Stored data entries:
..........
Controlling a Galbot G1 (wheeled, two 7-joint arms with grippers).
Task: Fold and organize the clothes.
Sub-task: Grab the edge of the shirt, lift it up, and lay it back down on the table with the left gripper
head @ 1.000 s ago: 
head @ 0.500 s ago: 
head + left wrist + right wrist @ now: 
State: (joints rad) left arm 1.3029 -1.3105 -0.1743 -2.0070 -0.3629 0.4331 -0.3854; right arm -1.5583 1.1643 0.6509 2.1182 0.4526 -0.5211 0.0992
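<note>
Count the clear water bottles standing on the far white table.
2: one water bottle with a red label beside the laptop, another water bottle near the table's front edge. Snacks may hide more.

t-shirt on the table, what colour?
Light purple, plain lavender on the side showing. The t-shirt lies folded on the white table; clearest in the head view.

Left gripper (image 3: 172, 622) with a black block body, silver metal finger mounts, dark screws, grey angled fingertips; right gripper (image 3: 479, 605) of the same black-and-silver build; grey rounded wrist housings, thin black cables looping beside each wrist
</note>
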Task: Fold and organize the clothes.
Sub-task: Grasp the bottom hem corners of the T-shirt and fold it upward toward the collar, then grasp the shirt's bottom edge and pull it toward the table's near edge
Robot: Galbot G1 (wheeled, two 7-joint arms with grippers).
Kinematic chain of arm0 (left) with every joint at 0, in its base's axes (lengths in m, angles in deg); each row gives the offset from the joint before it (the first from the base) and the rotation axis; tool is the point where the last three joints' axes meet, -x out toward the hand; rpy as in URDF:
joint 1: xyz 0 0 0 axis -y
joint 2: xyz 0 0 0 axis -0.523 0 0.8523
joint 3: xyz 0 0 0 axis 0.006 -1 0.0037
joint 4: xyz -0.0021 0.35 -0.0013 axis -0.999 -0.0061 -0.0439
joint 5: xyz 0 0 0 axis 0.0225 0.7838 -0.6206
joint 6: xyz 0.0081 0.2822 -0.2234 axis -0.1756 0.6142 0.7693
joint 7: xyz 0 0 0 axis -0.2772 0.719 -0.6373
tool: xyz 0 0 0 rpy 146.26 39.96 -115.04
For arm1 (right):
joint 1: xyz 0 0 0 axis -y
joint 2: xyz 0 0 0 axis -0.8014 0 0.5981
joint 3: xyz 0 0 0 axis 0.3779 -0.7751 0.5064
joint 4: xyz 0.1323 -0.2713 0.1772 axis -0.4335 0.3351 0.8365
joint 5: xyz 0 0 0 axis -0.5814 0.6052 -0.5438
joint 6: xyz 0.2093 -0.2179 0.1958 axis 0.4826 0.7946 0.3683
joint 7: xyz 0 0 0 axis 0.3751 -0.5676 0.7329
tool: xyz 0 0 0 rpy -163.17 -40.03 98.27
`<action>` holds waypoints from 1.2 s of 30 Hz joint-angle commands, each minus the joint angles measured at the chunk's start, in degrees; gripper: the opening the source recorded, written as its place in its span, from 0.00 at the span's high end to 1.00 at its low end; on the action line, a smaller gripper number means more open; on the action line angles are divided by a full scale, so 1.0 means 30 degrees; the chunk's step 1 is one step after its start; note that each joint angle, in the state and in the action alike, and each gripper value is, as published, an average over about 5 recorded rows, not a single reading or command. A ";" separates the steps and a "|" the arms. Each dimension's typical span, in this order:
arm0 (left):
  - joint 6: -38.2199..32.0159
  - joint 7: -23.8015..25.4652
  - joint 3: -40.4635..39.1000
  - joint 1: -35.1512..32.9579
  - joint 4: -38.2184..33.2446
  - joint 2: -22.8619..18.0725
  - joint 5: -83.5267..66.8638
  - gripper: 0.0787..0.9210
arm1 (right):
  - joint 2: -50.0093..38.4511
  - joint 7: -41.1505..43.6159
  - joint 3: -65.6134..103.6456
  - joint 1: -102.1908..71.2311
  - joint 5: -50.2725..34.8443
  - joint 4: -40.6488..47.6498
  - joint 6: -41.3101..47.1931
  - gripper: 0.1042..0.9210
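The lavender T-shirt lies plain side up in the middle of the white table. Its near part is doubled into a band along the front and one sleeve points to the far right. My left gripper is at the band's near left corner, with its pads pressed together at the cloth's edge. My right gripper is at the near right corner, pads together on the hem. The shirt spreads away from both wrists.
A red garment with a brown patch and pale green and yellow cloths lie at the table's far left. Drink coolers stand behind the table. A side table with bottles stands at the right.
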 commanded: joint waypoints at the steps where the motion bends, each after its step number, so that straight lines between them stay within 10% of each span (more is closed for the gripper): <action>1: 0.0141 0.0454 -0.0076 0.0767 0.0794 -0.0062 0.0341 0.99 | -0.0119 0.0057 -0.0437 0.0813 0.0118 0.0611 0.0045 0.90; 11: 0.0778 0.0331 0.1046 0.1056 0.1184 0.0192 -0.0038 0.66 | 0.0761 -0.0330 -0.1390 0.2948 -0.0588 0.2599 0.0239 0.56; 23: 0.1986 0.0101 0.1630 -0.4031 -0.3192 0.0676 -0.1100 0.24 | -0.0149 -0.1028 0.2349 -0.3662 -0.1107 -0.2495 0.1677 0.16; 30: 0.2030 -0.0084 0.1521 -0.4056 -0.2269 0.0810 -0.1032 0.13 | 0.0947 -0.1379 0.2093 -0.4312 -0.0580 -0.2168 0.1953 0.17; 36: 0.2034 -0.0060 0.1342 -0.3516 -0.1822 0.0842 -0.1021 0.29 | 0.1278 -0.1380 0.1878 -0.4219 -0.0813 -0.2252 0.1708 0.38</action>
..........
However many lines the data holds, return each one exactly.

Controlling a Galbot G1 (wheeled, two 7-joint arms with grippers).
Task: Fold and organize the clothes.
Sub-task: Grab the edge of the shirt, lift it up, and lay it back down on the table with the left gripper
head @ 1.000 s ago: 
head @ 0.500 s ago: 
head + left wrist + right wrist @ now: 
State: (joints rad) left arm 1.3029 -1.3105 -0.1743 -2.0070 -0.3629 0.4331 -0.3854; right arm -1.5583 1.1643 0.6509 2.1182 0.4526 -0.5211 0.0992
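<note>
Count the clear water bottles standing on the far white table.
2: one water bottle with a red label beside the laptop, another water bottle near the table's front edge. Snacks may hide more.

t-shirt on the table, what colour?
Light purple, plain lavender on the side showing. The t-shirt lies folded on the white table; clearest in the head view.

Left gripper (image 3: 172, 622) with a black block body, silver metal finger mounts, dark screws, grey angled fingertips; right gripper (image 3: 479, 605) of the same black-and-silver build; grey rounded wrist housings, thin black cables looping beside each wrist
</note>
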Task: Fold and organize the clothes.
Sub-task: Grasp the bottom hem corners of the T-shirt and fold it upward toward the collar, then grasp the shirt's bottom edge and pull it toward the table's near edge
Robot: Galbot G1 (wheeled, two 7-joint arms with grippers).
Kinematic chain of arm0 (left) with every joint at 0, in its base's axes (lengths in m, angles in deg); each row gives the offset from the joint before it (the first from the base) and the rotation axis; tool is the point where the last three joints' axes meet, -x out toward the hand; rpy as in URDF:
joint 1: xyz 0 0 0 axis -y
joint 2: xyz 0 0 0 axis -0.523 0 0.8523
joint 3: xyz 0 0 0 axis 0.006 -1 0.0037
joint 4: xyz -0.0021 0.35 -0.0013 axis -0.999 -0.0061 -0.0439
joint 5: xyz 0 0 0 axis 0.0225 0.7838 -0.6206
joint 6: xyz 0.0081 0.2822 -0.2234 axis -0.1756 0.6142 0.7693
joint 7: xyz 0 0 0 axis -0.2772 0.719 -0.6373
tool: xyz 0 0 0 rpy 146.26 39.96 -115.04
For arm1 (right):
joint 1: xyz 0 0 0 axis -y
joint 2: xyz 0 0 0 axis -0.8014 0 0.5981
joint 3: xyz 0 0 0 axis 0.3779 -0.7751 0.5064
joint 4: xyz 0.1323 -0.2713 0.1772 axis -0.4335 0.3351 0.8365
joint 5: xyz 0 0 0 axis -0.5814 0.6052 -0.5438
joint 6: xyz 0.2093 -0.2179 0.1958 axis 0.4826 0.7946 0.3683
joint 7: xyz 0 0 0 axis 0.3751 -0.5676 0.7329
tool: xyz 0 0 0 rpy -163.17 -40.03 98.27
`<action>` holds waypoints from 1.2 s of 30 Hz joint-angle commands, each minus the joint angles measured at the chunk's start, in degrees; gripper: the opening the source recorded, written as its place in its span, from 0.00 at the span's high end to 1.00 at its low end; on the action line, a smaller gripper number means more open; on the action line angles are divided by a full scale, so 1.0 means 30 degrees; the chunk's step 1 is one step after its start; note that each joint angle, in the state and in the action alike, and each gripper value is, as published, an average over about 5 recorded rows, not a single reading or command. A ";" separates the steps and a "|" the arms. Each dimension's typical span, in this order:
arm0 (left):
  - joint 6: -38.2199..32.0159
  - joint 7: -23.8015..25.4652
  - joint 3: -40.4635..39.1000
  - joint 1: -35.1512..32.9579
  - joint 4: -38.2184..33.2446
  - joint 2: -22.8619..18.0725
  - joint 5: -83.5267..66.8638
  - gripper: 0.0787..0.9210
arm1 (right):
  - joint 2: -50.0093..38.4511
  - joint 7: -41.1505..43.6159
  - joint 3: -65.6134..103.6456
  - joint 1: -102.1908..71.2311
  - joint 5: -50.2725..34.8443
  - joint 4: -40.6488..47.6498
  - joint 6: -41.3101..47.1931
  - gripper: 0.1042..0.9210
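The lavender T-shirt lies plain side up in the middle of the white table. Its near part is doubled into a band along the front and one sleeve points to the far right. My left gripper is at the band's near left corner, with its pads pressed together at the cloth's edge. My right gripper is at the near right corner, pads together on the hem. The shirt spreads away from both wrists.
A red garment with a brown patch and pale green and yellow cloths lie at the table's far left. Drink coolers stand behind the table. A side table with bottles stands at the right.
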 commanded: joint waypoints at the steps where the motion bends, each after its step number, so that straight lines between them stay within 10% of each span (more is closed for the gripper): <action>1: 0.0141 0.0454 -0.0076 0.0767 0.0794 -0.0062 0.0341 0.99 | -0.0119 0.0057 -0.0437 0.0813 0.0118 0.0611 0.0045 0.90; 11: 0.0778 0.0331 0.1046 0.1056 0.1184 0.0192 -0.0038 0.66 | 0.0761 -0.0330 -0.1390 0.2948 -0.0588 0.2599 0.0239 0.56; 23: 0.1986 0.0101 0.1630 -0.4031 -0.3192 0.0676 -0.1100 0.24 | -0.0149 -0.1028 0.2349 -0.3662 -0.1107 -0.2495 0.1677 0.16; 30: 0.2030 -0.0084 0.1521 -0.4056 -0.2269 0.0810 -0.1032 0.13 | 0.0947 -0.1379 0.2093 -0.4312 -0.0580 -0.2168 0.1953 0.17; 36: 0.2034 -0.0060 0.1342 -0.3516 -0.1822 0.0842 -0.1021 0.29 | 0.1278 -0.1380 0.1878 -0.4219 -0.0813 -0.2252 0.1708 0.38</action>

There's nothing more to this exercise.